Emit the data below verbatim, stripping out any pictures.

+ + +

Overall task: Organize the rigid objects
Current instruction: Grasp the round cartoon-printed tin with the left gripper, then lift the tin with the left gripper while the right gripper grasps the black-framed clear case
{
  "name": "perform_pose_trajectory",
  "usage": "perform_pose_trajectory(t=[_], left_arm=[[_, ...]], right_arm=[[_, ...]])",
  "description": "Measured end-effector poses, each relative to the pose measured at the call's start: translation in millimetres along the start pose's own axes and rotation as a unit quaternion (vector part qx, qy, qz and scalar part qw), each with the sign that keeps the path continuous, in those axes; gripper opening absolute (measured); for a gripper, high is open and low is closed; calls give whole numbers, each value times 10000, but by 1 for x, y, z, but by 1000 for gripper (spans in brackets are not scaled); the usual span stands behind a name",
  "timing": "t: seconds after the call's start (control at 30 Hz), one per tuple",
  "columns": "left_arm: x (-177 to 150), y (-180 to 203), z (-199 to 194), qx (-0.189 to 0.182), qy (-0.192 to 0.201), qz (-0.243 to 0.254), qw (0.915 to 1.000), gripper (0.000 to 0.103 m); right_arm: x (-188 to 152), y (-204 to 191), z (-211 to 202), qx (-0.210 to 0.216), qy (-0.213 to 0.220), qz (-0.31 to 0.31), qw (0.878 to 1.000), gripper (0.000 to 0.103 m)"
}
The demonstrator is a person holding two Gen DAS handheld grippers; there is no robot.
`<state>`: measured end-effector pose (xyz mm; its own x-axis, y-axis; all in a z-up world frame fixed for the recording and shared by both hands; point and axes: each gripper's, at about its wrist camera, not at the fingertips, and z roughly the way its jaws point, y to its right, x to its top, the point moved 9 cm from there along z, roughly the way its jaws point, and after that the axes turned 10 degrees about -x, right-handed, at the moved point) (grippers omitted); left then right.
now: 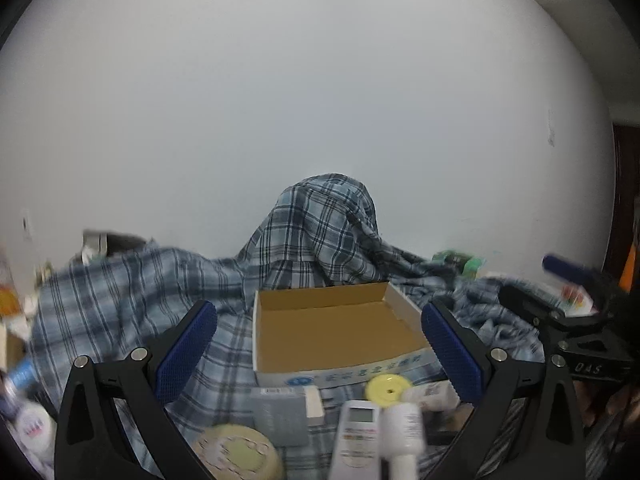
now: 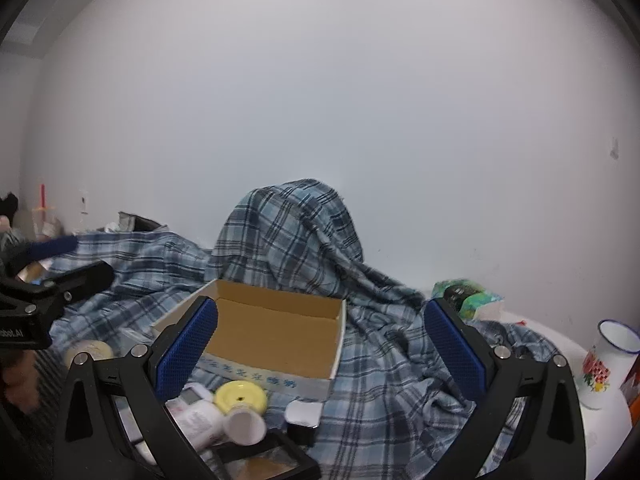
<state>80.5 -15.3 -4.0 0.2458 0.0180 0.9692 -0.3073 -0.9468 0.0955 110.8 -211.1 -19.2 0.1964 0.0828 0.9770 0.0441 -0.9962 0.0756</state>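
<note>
An open empty cardboard box (image 1: 336,332) (image 2: 276,336) sits on a blue plaid cloth (image 1: 132,296) (image 2: 384,356). In front of it lie loose items: a yellow round lid (image 1: 387,389) (image 2: 240,397), a white remote control (image 1: 356,436), white bottles (image 1: 404,432) (image 2: 224,420), a grey box (image 1: 280,416) and a tape roll (image 1: 236,454) (image 2: 89,350). My left gripper (image 1: 320,352) is open and empty above these items. My right gripper (image 2: 320,348) is open and empty, in front of the box; it also shows at the right of the left wrist view (image 1: 568,280).
The cloth drapes over a tall hump (image 1: 328,232) (image 2: 288,240) behind the box, against a white wall. A floral enamel mug (image 2: 606,364) stands at the right. A green packet (image 2: 464,294) (image 1: 458,262) lies behind. A black-framed item (image 2: 260,460) lies near.
</note>
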Motion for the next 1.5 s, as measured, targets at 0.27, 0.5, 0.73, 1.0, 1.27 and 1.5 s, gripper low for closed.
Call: perform_pose_trajectory(t=[0.27,0.5,0.73,1.0,1.27,1.5], left_arm=[[-19,-23,-8,209,-975,54,9950,103],[-51,-42,-3,-102,-1798,-57,9836,103],[-105,-58,13,-169,-2717,-465,9611,97],[-139,-78,29,-13,-3371,-767,9383,81],[-118,-61,15,17,-2797,-241,9598,77],[-71,-26,-14,-81,-1641,289,9860,77]], right_arm=[[-8,3,6,166,-1219,302,9919,103],[-30,9,20,236,-1461,467,9879,103],[-53,-3,29,397,-1798,231,9826,103],[-63,-12,29,420,-1927,-19,9804,103],[-65,-6,33,361,-2017,72,9788,103],[-55,1,31,214,-1914,148,9812,103]])
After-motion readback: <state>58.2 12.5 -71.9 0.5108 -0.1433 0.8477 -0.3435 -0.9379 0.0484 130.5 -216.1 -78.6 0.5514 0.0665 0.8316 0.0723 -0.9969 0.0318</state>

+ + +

▶ **Exercise result**:
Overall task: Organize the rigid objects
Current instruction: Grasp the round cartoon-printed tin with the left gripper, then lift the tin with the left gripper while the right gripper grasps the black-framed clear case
{
  "name": "perform_pose_trajectory",
  "usage": "perform_pose_trajectory(t=[_], left_arm=[[_, ...]], right_arm=[[_, ...]])",
  "description": "Measured end-effector poses, each relative to the pose measured at the call's start: translation in millimetres along the start pose's own axes and rotation as a unit quaternion (vector part qx, qy, qz and scalar part qw), each with the sign that keeps the path continuous, in those axes; gripper opening absolute (measured); for a gripper, high is open and low is closed; calls give whole numbers, each value times 10000, but by 1 for x, y, z, but by 1000 for gripper (spans in brackets are not scaled); the usual span stands behind a name",
  "timing": "t: seconds after the call's start (control at 30 Hz), one per tuple",
  "columns": "left_arm: x (-177 to 150), y (-180 to 203), z (-199 to 194), qx (-0.189 to 0.182), qy (-0.192 to 0.201), qz (-0.243 to 0.254), qw (0.915 to 1.000), gripper (0.000 to 0.103 m); right_arm: x (-188 to 152), y (-204 to 191), z (-211 to 202), qx (-0.210 to 0.216), qy (-0.213 to 0.220), qz (-0.31 to 0.31), qw (0.878 to 1.000), gripper (0.000 to 0.103 m)"
}
The demonstrator is a person holding two Gen DAS handheld grippers; there is no robot.
`<state>`: measured end-effector pose (xyz mm; its own x-axis, y-axis; all in a z-up world frame fixed for the recording and shared by both hands; point and axes: each gripper's, at about its wrist camera, not at the fingertips, and z roughly the way its jaws point, y to its right, x to its top, the point moved 9 cm from there along z, roughly the way its jaws point, and after that the axes turned 10 degrees about -x, right-handed, at the moved point) (grippers omitted); left then right.
now: 
now: 
<state>80.5 -15.3 -4.0 0.2458 0.0180 0.9692 -0.3073 -0.9468 0.0955 110.8 -211.1 -19.2 0.1964 0.0828 0.9770 0.0441 -0.9962 0.0756</state>
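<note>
An open empty cardboard box (image 1: 336,332) (image 2: 276,336) sits on a blue plaid cloth (image 1: 132,296) (image 2: 384,356). In front of it lie loose items: a yellow round lid (image 1: 387,389) (image 2: 240,397), a white remote control (image 1: 356,436), white bottles (image 1: 404,432) (image 2: 224,420), a grey box (image 1: 280,416) and a tape roll (image 1: 236,454) (image 2: 89,350). My left gripper (image 1: 320,352) is open and empty above these items. My right gripper (image 2: 320,348) is open and empty, in front of the box; it also shows at the right of the left wrist view (image 1: 568,280).
The cloth drapes over a tall hump (image 1: 328,232) (image 2: 288,240) behind the box, against a white wall. A floral enamel mug (image 2: 606,364) stands at the right. A green packet (image 2: 464,294) (image 1: 458,262) lies behind. A black-framed item (image 2: 260,460) lies near.
</note>
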Motion for the next 1.5 s, as measured, targets at 0.27, 0.5, 0.73, 1.0, 1.27 and 1.5 s, gripper low for closed.
Call: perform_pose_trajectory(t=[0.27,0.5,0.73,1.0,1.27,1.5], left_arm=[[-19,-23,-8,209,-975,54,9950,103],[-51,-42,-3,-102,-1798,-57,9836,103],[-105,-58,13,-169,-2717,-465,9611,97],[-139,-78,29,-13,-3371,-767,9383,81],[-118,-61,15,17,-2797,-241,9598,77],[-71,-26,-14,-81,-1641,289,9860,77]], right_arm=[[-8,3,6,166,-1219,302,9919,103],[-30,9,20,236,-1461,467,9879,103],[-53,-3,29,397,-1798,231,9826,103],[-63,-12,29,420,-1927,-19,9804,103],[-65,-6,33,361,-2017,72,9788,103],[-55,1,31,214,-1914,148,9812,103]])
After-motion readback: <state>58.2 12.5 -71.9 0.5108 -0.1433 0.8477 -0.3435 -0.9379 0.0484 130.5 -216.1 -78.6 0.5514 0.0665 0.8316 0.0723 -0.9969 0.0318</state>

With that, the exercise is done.